▶ _Data extracted from a collection_
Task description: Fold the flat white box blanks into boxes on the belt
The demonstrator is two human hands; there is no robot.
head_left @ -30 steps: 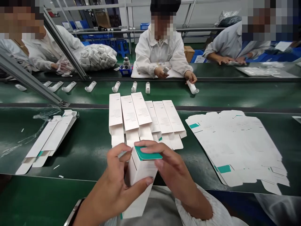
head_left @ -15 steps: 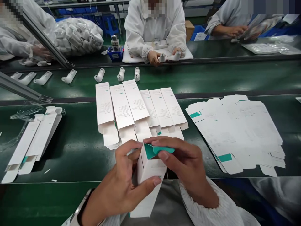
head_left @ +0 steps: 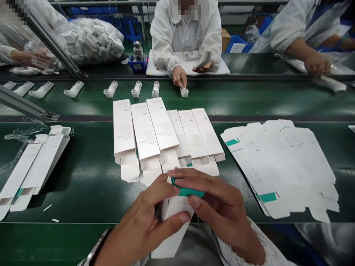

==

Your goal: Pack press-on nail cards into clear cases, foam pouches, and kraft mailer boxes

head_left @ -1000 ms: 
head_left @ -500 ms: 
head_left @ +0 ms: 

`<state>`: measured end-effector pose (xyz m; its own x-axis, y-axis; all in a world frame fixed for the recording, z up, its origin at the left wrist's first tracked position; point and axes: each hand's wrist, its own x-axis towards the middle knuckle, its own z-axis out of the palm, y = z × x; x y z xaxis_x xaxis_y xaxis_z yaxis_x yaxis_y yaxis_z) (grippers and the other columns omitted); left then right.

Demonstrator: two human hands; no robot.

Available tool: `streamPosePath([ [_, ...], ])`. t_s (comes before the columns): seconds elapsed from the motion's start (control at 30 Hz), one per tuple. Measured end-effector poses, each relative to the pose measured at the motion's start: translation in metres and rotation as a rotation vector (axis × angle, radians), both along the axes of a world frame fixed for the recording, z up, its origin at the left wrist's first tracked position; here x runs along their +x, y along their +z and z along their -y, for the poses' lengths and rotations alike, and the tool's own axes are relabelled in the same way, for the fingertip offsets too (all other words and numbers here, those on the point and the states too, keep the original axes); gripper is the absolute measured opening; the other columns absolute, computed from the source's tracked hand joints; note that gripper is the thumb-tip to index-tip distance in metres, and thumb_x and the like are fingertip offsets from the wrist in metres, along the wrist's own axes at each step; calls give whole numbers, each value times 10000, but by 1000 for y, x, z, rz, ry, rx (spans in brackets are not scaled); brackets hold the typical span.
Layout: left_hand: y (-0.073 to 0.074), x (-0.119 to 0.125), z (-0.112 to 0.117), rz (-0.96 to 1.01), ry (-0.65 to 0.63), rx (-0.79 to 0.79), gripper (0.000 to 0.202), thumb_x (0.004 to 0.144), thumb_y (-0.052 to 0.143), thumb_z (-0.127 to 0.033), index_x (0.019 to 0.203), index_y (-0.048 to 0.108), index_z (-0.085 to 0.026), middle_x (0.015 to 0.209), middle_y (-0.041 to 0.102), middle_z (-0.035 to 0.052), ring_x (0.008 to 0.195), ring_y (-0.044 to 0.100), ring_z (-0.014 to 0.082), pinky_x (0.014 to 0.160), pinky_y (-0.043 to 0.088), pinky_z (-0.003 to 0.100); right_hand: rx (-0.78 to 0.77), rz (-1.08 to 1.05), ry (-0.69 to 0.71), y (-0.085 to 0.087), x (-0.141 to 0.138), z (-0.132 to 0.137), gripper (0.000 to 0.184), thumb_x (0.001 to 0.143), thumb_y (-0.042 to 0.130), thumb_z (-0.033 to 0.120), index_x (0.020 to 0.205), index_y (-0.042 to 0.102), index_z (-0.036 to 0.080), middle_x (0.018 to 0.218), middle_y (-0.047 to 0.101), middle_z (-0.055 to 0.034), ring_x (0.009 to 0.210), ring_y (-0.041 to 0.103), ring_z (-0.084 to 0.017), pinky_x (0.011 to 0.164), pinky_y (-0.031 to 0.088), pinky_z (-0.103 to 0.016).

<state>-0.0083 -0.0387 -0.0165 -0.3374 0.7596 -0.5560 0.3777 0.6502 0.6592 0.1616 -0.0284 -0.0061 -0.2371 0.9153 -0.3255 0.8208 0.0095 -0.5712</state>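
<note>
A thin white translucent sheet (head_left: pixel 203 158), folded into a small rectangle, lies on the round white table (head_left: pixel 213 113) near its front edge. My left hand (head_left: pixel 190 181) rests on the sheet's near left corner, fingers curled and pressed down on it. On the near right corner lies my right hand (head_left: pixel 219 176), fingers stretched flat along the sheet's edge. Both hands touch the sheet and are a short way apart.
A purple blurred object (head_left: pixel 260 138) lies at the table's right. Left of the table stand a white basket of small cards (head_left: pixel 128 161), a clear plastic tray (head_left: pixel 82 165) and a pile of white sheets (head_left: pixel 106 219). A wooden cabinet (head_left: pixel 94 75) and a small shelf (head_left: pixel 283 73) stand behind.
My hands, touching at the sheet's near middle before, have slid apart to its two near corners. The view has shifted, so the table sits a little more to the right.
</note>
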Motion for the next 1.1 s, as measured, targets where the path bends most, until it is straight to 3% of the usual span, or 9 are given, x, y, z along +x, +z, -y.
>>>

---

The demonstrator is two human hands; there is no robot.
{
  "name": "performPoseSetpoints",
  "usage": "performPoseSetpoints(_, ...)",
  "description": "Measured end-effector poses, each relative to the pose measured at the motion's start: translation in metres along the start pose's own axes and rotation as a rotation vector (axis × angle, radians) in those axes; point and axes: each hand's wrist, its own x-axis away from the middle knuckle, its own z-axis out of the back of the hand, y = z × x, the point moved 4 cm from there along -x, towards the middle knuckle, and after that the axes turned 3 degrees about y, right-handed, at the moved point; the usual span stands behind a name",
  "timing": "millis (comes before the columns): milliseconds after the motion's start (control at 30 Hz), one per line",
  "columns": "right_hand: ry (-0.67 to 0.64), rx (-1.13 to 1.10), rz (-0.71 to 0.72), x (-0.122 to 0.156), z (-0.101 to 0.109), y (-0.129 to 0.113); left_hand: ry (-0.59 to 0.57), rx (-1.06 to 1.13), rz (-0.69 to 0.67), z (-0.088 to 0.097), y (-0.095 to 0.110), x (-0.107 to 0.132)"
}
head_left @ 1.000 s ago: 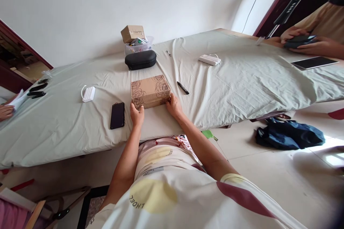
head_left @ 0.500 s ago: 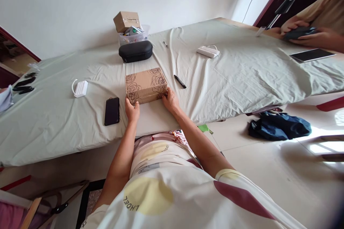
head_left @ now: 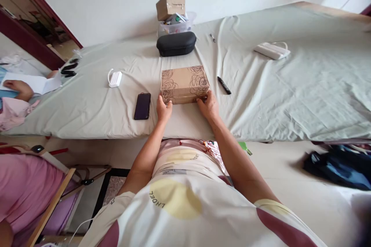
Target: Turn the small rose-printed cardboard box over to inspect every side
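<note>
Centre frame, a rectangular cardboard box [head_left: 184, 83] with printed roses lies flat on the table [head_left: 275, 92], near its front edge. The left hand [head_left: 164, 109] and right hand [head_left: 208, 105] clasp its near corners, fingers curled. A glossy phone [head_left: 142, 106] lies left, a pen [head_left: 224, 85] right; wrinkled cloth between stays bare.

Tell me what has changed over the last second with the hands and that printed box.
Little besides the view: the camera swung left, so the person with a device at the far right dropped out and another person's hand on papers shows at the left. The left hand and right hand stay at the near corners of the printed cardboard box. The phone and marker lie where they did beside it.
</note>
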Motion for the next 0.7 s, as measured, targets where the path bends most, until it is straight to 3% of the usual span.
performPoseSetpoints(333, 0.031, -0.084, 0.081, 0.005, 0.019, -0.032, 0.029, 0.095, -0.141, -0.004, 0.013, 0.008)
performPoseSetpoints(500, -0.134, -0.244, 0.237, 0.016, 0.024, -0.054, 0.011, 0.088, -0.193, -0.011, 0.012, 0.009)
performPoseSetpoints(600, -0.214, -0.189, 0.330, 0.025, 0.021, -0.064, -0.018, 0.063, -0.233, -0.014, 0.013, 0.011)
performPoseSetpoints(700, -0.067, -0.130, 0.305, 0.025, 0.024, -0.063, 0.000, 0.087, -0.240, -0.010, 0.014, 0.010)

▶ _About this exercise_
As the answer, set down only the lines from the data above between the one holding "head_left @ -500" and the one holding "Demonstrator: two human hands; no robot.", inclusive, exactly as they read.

▶ _Output below_
head_left @ -500 ms: 
head_left @ +0 ms: 

`<state>`: measured end-effector pose (xyz m; its own x-axis, y-axis; all in a world frame fixed for the recording, z up, its origin at the left wrist's first tracked position; point and axes: each hand's wrist, its own x-axis towards the middle knuckle, its own z-axis out of the palm, y = z × x; x y z xaxis_x xaxis_y xaxis_z yaxis_x yaxis_y yaxis_z) (grippers and the other columns omitted); left then right.

Demonstrator: two human hands; no robot.

That was the complete answer.